[Date Prev][Date Next][Thread Prev][Thread Next][Date Index][Thread Index]
Re: Sort and delete duplcate messages
From: |
Ralph Corderoy |
Subject: |
Re: Sort and delete duplcate messages |
Date: |
Mon, 04 May 2020 09:55:39 +0100 |
Hi,
Ken wrote:
> > I know that 'sortm -textfield Subject' will sort messages accoring
> > to the subject field. Having run that command, is there a way to
> > then delete the first duplicate of each message in the list such
> > that if 1 and 2 are duplicates and 6 and 7 are duplicates you would
> > delete messages 2 and 7 leaving 1 and 6?
>
> I want to say you could do something with piping the output of scan
> into "uniq -d -f <num>". Might require a custom scan format, but that
> seems relatively simple.
>
> Hm, a quick test:
>
> % scan -format '%(msg) %{subject}' | uniq -d -f 1
>
> suggests that it prints the first one, not later ones, so that isn't
> exactly what you want. Might be a good starting point, though?
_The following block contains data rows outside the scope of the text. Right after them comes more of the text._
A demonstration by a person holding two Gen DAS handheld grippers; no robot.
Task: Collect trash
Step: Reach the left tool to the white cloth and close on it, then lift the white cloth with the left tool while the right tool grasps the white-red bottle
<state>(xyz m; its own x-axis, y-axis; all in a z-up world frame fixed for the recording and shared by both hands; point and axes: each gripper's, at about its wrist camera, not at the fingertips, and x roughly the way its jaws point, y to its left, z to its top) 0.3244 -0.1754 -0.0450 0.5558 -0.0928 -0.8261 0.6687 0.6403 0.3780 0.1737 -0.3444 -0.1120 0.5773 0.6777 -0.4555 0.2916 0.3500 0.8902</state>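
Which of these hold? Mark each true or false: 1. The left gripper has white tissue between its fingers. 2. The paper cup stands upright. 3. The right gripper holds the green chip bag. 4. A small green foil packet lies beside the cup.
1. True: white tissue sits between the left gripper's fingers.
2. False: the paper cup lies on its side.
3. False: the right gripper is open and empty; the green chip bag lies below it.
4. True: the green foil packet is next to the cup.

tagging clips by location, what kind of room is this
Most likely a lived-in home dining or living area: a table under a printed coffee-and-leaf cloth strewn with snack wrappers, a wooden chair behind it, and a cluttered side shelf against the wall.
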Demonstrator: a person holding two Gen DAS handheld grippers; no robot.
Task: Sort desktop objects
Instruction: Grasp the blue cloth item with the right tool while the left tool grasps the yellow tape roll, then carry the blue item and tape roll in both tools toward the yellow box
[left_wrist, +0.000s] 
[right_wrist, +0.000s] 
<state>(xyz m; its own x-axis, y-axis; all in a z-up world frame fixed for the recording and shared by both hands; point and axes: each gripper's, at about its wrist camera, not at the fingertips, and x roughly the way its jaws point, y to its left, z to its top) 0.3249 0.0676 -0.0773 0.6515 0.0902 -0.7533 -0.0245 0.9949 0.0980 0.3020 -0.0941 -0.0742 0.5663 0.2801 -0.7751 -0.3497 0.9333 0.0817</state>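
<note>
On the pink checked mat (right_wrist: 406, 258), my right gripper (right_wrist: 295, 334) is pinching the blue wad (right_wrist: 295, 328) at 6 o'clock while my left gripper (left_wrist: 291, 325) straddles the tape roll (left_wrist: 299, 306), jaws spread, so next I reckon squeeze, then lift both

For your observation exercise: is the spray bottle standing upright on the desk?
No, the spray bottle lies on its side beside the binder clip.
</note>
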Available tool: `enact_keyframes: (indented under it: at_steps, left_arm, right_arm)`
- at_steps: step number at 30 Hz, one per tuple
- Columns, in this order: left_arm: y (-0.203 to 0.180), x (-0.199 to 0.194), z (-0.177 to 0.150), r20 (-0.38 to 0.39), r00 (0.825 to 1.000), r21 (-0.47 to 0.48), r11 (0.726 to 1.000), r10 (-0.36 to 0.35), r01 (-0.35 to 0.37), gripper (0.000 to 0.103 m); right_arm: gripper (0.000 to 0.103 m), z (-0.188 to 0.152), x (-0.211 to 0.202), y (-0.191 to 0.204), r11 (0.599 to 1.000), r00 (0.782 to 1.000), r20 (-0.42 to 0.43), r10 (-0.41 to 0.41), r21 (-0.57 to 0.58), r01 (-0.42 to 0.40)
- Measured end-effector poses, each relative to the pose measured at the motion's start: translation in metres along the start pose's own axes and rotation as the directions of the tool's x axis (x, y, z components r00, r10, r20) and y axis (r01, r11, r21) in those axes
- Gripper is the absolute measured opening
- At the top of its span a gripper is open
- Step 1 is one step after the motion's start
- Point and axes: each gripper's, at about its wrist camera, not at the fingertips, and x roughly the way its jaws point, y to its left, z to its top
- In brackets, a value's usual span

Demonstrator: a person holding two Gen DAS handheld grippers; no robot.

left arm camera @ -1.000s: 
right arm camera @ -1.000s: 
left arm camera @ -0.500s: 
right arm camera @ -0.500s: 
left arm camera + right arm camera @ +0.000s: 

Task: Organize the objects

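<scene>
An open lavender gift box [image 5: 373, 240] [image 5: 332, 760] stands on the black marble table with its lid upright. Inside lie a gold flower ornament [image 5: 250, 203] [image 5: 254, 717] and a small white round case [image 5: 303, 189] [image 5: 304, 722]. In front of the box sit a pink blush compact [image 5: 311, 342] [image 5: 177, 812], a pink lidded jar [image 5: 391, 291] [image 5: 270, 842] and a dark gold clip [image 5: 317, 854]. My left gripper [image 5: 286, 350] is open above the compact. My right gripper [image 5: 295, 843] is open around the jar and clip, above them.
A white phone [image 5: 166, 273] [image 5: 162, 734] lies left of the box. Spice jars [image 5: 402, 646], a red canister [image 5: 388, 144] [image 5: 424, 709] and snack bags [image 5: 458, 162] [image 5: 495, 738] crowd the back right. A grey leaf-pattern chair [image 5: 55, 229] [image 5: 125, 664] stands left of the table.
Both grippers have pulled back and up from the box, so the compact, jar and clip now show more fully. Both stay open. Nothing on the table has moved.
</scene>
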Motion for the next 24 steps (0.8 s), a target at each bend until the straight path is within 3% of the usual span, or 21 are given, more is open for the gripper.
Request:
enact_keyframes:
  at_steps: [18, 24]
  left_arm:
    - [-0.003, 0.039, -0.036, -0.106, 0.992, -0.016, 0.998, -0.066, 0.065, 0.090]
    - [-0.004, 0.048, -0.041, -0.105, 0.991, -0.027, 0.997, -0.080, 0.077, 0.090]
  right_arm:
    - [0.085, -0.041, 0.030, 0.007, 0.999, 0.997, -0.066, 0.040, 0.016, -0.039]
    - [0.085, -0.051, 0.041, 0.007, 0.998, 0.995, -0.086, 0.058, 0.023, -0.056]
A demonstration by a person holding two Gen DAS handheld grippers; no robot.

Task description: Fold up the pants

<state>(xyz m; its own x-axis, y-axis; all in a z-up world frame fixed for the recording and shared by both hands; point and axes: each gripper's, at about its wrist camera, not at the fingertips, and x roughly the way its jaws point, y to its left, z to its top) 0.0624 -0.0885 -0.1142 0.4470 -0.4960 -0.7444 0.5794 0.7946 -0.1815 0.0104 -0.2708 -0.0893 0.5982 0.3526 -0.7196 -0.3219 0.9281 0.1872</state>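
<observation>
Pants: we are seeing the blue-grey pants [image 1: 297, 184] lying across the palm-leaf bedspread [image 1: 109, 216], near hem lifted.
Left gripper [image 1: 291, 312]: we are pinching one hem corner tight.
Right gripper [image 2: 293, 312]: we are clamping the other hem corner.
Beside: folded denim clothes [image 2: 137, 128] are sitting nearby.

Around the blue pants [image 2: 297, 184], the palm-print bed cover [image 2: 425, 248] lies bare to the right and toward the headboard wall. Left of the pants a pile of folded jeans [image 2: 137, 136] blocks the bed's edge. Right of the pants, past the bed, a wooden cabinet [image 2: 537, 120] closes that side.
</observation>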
You
> could probably do something with uniq -c and pipe that to an awk
> script that did what you wanted.
awk's probably easiest, after deciding what counts as an equivalent
subject field.
$ ls
1 2 3 4
$ sed -n l *
subject: foo bar$
subject: foo$
bar$
subject: xyzzy $
subject: fo=?utf-8?Q?=6f?= bar$
$
$ scan -width 0 -format '%(decode{subject}):%{subject}:%(putlit{subject}):'
+.
foo bar:foo bar: foo bar:
foo bar:foo bar: foo
bar:
xyzzy:xyzzy: xyzzy:
foo bar:fo=?utf-8?Q?=6f?= bar: fo=?utf-8?Q?=6f?= bar:
$
$ scan -width 0 -format '%(msg) %(decode{subject})' +.
1 foo bar
2 foo bar
3 xyzzy
4 foo bar
$
$ scan -width 0 -format '%(msg) %(decode{subject})' +. |
> awk '{m=$1; sub(/[^ ]* /, "", $0)} NR>1 && $0==l {print m} {l=$0}'
2
$
--
Cheers, Ralph.